_Exercise requirements_:
Would you transcribe the whole listing exactly, minus its pictures?

*** Records to process Section Begins ***

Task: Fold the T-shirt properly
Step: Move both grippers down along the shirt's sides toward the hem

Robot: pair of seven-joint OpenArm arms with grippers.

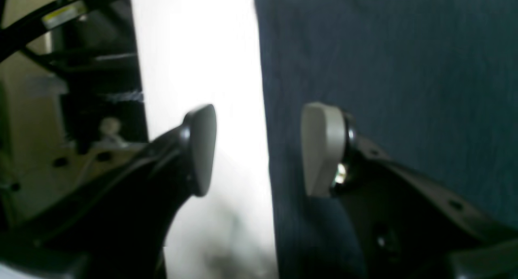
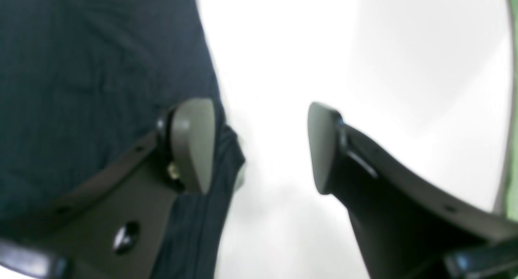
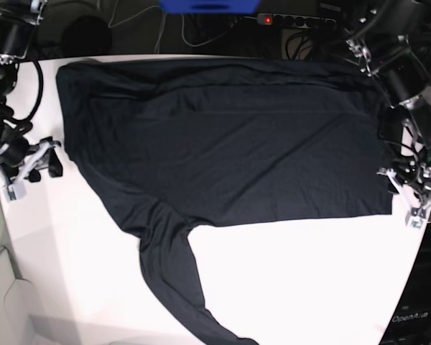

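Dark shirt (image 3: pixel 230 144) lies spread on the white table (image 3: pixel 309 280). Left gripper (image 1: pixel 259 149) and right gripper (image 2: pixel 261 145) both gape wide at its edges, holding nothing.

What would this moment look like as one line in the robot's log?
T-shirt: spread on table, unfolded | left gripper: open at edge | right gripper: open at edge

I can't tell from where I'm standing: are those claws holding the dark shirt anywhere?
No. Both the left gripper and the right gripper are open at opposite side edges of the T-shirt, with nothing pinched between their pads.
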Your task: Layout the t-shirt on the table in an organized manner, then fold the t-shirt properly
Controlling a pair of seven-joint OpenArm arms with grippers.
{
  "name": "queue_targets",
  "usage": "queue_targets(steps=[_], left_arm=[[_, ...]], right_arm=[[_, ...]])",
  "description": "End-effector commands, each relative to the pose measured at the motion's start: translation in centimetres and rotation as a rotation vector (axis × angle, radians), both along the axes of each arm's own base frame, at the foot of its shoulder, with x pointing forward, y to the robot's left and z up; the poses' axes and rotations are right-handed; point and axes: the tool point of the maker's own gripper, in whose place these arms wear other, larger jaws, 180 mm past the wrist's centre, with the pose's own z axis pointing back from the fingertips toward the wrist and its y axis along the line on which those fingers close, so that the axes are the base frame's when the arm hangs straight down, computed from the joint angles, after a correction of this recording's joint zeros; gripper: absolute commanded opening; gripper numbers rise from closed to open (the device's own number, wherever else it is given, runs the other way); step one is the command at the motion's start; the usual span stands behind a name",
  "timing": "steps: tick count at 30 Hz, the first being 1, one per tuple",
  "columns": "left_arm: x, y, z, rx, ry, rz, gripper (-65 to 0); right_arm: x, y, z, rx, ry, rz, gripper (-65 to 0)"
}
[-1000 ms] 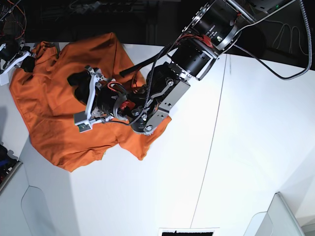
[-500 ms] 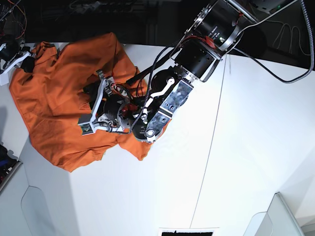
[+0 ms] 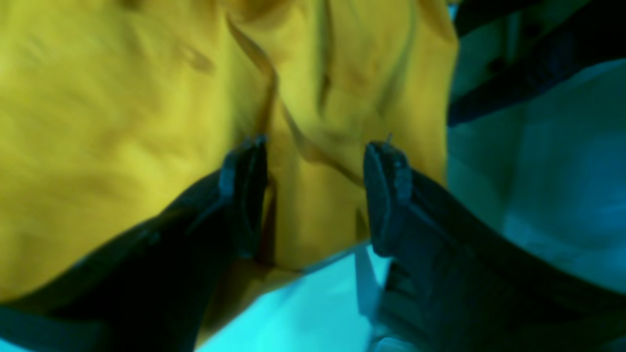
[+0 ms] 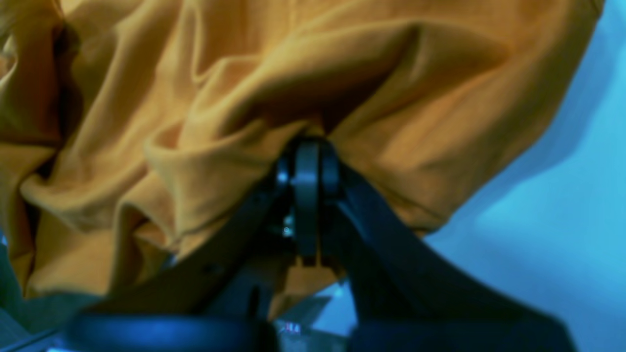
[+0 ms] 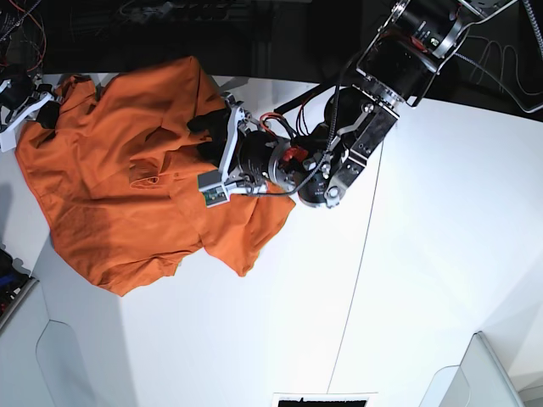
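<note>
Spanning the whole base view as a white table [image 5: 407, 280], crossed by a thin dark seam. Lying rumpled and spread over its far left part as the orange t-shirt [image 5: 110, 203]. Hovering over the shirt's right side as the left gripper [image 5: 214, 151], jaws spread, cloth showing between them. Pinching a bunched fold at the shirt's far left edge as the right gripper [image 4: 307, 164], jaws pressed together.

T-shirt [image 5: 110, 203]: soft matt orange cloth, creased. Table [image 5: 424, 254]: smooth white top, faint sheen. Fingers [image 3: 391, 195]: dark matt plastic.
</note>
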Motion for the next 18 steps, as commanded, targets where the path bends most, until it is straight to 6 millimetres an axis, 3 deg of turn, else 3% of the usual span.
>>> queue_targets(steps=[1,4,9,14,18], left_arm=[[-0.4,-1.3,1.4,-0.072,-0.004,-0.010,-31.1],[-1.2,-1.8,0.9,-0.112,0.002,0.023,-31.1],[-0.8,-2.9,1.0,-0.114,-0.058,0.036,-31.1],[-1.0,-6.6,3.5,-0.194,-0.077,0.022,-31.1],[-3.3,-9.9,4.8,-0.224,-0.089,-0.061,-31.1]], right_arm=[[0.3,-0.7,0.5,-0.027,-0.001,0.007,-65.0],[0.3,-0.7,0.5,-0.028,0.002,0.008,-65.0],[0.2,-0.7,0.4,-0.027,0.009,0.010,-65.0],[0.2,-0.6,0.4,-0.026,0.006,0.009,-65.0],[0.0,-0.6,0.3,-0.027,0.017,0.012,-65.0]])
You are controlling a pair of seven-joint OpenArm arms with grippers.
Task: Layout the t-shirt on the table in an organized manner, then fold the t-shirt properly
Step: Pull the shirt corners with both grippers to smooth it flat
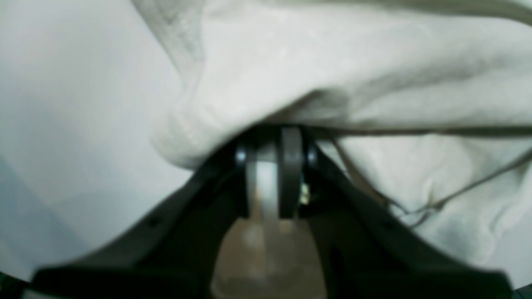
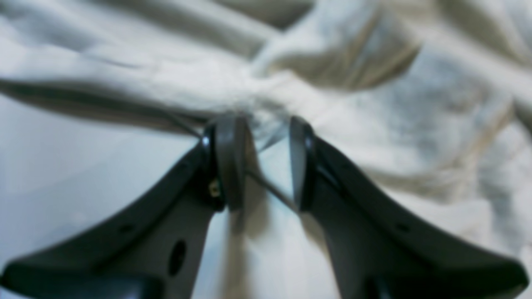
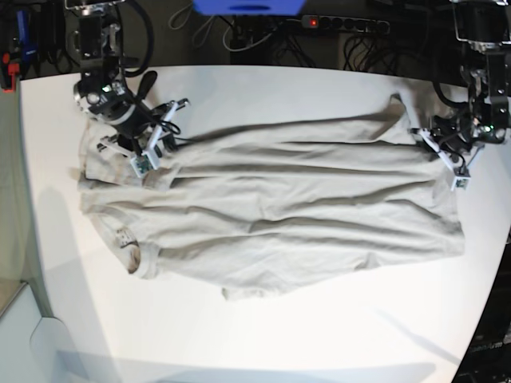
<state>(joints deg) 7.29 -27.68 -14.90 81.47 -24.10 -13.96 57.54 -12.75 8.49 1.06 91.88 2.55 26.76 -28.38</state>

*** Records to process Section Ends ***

_Written response_:
Task: Fold the T-shirt properly
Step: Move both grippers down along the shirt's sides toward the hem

Robot: pair of seven-joint OpenArm arms with grippers.


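Dark shirt (image 3: pixel 230 144) lies spread on the white table (image 3: pixel 309 280). Left gripper (image 1: pixel 259 149) and right gripper (image 2: pixel 261 145) both gape wide at its edges, holding nothing.

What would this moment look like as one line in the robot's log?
T-shirt: spread on table, unfolded | left gripper: open at edge | right gripper: open at edge

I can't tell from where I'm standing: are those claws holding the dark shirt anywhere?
No. Both the left gripper and the right gripper are open at opposite side edges of the T-shirt, with nothing pinched between their pads.
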Your task: Layout the t-shirt on the table in an organized manner, then fold the t-shirt properly
Controlling a pair of seven-joint OpenArm arms with grippers.
{
  "name": "queue_targets",
  "usage": "queue_targets(steps=[_], left_arm=[[_, ...]], right_arm=[[_, ...]])",
  "description": "End-effector commands, each relative to the pose measured at the motion's start: translation in centimetres and rotation as a rotation vector (axis × angle, radians), both along the axes of each arm's own base frame, at the foot of its shoulder, with x pointing forward, y to the robot's left and z up; the poses' axes and rotations are right-handed; point and axes: the tool point of the maker's own gripper, in whose place these arms wear other, larger jaws, 180 mm past the wrist's centre, with the pose's own z axis pointing back from the fingertips toward the wrist and its y axis along the line on which those fingers close, so that the axes are the base frame's when the arm hangs straight down, computed from the joint angles, after a correction of this recording's joint zeros; gripper: absolute commanded opening; gripper numbers rise from closed to open (the device's own number, wherever else it is given, runs the other way); step one is the command at the motion's start; the usual span stands behind a name",
  "timing": "steps: tick count at 30 Hz, the first being 1, one per tuple",
  "columns": "left_arm: x, y, z, rx, ry, rz, gripper (-65 to 0); right_arm: x, y, z, rx, ry, rz, gripper (-65 to 0)"
}
[-1000 ms] 
[-500 ms] 
[+0 ms] 
[+0 ms] 
[+0 ms] 
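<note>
Spanning the whole base view as a white table [image 5: 407, 280], crossed by a thin dark seam. Lying rumpled and spread over its far left part as the orange t-shirt [image 5: 110, 203]. Hovering over the shirt's right side as the left gripper [image 5: 214, 151], jaws spread, cloth showing between them. Pinching a bunched fold at the shirt's far left edge as the right gripper [image 4: 307, 164], jaws pressed together.

T-shirt [image 5: 110, 203]: soft matt orange cloth, creased. Table [image 5: 424, 254]: smooth white top, faint sheen. Fingers [image 3: 391, 195]: dark matt plastic.
</note>
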Motion for the next 18 steps, as commanded, targets where the path bends most, until it is straight to 6 millimetres an axis, 3 deg of turn, else 3% of the usual span.
>>> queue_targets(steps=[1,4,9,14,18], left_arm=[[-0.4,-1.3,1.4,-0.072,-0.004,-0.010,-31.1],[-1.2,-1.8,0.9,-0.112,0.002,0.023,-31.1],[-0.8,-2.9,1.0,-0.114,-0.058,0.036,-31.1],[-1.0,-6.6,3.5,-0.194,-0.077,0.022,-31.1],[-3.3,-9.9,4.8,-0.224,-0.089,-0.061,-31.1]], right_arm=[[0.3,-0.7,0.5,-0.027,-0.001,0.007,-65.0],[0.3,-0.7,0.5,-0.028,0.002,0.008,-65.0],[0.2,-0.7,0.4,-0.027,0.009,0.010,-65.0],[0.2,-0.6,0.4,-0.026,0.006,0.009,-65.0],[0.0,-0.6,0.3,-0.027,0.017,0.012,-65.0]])
You are controlling a pair of seven-joint OpenArm arms with grippers.
Task: Layout the t-shirt on the table in an organized manner, then fold the t-shirt properly
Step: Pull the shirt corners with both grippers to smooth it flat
<state>(joints deg) 7.29 -27.68 -14.90 81.47 -24.10 -13.96 57.54 -12.75 8.49 1.06 91.88 2.55 26.76 -28.38</state>

Nothing further remains for this exercise.